▶ [Instructions to follow]: Below are entries; output exactly the lines from the one with "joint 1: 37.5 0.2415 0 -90" to the one with "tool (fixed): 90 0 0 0", both included, and nothing else.

Records from a collection:
▼▼▼

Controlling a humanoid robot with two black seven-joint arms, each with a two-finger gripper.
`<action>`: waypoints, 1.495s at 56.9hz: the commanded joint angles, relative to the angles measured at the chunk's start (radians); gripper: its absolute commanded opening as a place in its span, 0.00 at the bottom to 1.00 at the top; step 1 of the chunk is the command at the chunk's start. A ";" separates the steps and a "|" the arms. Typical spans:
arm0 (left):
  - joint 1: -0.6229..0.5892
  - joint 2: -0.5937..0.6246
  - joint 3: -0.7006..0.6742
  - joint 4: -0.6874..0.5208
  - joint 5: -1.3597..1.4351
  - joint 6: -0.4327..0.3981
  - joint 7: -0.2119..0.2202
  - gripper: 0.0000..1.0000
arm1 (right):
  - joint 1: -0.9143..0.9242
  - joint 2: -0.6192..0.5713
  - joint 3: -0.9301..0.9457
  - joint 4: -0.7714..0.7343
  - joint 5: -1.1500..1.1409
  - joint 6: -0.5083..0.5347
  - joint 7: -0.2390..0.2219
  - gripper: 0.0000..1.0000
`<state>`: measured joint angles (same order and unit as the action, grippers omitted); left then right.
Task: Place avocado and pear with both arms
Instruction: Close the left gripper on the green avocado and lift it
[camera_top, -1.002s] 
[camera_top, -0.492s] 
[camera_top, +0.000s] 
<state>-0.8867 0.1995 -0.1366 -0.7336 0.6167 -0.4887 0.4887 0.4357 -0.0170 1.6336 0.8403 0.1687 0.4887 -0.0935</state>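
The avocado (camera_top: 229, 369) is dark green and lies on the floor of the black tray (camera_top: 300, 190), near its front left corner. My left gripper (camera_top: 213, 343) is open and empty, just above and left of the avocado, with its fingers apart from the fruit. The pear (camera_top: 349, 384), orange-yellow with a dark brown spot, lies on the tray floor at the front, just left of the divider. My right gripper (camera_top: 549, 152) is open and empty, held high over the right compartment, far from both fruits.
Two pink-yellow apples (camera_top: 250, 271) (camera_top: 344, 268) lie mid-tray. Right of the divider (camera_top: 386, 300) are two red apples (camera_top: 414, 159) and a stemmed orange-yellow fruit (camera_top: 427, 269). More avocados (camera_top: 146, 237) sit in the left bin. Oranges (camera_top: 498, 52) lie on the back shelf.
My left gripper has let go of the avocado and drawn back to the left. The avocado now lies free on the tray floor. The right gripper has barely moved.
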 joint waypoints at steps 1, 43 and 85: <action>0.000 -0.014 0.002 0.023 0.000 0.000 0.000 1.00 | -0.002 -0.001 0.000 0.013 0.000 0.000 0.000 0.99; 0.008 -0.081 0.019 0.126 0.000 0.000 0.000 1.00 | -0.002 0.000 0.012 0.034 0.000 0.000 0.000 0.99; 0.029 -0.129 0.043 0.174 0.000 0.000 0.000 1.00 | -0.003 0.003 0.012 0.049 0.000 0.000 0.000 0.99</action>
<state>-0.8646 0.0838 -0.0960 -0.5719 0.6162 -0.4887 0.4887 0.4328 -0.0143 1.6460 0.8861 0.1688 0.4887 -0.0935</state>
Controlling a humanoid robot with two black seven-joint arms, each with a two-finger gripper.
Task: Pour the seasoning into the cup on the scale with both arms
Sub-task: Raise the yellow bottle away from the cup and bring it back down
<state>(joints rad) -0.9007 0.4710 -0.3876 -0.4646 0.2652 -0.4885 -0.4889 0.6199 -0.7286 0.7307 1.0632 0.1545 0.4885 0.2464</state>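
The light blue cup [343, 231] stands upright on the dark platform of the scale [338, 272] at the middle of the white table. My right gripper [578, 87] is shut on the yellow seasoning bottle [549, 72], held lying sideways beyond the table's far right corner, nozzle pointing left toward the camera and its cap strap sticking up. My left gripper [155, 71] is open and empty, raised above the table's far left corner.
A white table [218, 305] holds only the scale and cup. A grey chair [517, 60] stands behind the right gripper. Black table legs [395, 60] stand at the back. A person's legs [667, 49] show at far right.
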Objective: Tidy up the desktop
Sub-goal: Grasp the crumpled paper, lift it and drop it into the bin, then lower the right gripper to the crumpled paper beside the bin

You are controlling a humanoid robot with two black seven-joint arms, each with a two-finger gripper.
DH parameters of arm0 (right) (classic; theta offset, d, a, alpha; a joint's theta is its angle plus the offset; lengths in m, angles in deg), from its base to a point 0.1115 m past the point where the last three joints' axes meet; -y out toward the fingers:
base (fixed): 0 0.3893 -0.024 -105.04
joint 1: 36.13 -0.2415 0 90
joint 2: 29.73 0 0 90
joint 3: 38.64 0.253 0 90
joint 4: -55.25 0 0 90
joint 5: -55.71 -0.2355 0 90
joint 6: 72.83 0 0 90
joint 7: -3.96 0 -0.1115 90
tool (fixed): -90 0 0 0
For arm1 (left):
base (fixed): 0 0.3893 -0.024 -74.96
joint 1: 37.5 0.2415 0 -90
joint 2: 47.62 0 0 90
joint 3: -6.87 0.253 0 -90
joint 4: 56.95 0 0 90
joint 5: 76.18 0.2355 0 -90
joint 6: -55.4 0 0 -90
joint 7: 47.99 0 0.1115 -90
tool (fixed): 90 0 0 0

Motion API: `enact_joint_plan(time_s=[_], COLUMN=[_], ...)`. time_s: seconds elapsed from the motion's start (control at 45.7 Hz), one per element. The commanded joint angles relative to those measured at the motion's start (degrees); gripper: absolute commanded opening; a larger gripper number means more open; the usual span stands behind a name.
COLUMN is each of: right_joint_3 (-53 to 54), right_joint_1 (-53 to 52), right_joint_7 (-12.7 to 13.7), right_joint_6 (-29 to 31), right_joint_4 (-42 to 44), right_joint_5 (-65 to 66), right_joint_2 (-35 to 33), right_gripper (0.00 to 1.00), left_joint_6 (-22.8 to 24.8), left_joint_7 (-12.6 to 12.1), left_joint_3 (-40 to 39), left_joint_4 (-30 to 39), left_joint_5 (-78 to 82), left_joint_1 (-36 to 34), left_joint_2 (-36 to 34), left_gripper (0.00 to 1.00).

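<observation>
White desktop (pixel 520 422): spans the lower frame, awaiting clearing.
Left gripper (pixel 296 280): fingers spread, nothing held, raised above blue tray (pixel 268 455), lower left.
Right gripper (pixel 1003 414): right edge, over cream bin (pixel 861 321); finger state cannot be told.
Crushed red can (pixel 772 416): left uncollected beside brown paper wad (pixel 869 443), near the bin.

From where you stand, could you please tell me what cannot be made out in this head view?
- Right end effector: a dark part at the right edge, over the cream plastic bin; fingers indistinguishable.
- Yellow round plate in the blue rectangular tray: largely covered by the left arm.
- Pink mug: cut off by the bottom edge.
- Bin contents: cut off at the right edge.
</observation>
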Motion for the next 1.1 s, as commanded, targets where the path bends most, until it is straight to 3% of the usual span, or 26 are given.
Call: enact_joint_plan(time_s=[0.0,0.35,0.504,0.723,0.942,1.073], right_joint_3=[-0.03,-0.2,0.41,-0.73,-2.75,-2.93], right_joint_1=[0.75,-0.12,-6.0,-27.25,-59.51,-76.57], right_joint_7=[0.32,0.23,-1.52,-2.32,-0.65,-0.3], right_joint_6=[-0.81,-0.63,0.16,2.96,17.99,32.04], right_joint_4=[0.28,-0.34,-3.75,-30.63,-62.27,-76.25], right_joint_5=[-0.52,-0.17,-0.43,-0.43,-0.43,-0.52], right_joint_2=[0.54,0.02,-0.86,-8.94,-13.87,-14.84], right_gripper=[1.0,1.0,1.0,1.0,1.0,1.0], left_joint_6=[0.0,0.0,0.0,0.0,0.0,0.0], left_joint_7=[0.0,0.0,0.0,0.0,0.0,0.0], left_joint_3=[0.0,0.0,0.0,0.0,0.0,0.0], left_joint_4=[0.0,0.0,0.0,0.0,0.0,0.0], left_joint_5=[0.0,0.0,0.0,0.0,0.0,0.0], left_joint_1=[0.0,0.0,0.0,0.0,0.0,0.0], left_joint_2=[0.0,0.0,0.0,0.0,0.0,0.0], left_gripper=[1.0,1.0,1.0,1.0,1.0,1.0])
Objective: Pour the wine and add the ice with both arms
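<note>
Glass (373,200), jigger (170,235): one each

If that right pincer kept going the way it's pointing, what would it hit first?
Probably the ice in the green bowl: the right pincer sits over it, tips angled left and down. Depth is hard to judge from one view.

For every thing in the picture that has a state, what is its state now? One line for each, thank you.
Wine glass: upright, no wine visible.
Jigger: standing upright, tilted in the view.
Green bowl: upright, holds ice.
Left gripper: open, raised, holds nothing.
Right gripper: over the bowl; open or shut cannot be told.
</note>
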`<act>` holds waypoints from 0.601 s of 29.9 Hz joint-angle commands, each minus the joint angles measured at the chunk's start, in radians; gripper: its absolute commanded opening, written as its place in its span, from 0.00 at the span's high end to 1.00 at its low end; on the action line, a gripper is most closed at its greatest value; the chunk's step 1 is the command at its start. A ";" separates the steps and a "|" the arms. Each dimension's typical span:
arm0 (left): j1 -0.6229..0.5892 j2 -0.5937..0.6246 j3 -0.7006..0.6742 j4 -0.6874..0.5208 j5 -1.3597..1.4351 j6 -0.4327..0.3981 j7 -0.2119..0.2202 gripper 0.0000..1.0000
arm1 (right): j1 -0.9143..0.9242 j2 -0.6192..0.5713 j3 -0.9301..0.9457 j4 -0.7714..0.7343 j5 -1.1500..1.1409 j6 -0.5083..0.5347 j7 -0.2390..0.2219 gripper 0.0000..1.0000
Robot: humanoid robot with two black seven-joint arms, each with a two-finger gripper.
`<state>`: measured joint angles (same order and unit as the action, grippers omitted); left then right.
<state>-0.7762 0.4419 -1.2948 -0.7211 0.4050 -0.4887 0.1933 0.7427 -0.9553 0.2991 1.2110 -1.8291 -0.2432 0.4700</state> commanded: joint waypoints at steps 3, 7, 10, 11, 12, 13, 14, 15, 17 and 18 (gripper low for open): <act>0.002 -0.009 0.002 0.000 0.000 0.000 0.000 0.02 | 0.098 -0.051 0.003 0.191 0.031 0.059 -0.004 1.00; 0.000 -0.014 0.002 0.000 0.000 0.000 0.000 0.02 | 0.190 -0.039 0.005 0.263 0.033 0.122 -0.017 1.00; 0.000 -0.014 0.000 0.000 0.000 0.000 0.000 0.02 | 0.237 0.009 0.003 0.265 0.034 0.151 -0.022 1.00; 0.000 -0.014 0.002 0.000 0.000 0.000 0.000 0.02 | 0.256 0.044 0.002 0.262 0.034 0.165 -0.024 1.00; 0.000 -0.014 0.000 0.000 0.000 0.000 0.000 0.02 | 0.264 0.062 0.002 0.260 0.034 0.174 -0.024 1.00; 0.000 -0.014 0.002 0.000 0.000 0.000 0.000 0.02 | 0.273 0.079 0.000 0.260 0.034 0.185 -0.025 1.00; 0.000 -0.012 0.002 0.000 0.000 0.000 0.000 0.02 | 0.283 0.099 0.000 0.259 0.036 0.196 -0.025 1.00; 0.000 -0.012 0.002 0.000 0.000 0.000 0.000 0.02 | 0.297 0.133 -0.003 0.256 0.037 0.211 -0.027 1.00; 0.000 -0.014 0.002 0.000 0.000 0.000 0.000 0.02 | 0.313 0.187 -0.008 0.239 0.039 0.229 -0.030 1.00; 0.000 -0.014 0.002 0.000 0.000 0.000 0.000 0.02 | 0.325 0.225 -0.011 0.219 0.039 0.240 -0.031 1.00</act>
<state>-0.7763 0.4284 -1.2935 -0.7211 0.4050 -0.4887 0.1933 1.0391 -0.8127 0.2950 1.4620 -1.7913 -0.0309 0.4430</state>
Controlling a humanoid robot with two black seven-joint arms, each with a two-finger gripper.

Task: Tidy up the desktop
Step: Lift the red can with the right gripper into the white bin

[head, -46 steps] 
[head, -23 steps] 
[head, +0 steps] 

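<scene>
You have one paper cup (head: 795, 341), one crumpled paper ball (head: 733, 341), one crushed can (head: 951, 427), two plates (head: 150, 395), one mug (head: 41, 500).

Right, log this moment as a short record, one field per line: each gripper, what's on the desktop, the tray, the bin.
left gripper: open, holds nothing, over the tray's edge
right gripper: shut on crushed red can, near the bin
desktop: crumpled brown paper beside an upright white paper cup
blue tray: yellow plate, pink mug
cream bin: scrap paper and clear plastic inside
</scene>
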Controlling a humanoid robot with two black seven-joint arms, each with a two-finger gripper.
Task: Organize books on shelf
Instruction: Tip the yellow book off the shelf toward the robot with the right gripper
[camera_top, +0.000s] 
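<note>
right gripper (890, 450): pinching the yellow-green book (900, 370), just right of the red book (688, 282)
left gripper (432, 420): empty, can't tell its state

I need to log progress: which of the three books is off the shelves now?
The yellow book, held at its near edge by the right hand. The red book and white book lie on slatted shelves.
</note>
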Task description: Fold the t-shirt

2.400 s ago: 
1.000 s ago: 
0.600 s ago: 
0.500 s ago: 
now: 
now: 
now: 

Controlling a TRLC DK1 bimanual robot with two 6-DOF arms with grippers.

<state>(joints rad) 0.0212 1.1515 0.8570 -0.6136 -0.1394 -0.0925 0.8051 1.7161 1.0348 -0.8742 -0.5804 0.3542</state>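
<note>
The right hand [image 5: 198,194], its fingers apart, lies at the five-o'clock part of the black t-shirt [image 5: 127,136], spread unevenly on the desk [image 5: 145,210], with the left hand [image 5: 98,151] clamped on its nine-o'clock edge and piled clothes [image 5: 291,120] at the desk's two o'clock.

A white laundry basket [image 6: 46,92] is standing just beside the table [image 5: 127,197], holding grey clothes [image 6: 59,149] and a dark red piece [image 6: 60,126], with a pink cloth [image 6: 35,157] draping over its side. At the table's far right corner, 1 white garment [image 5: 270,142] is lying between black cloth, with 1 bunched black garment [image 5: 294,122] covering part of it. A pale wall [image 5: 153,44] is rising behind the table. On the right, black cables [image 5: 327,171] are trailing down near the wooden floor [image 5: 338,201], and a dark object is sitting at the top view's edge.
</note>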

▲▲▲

▶ [Answer below]:
joint 1: 37.5 0.2415 0 -90
joint 2: 47.62 0 0 90
joint 3: -6.87 0.253 0 -90
joint 4: 56.95 0 0 90
joint 5: 76.18 0.2355 0 -90
joint 6: -55.4 0 0 -90
joint 7: 47.99 0 0.1115 -90
tool (fixed): 90 0 0 0

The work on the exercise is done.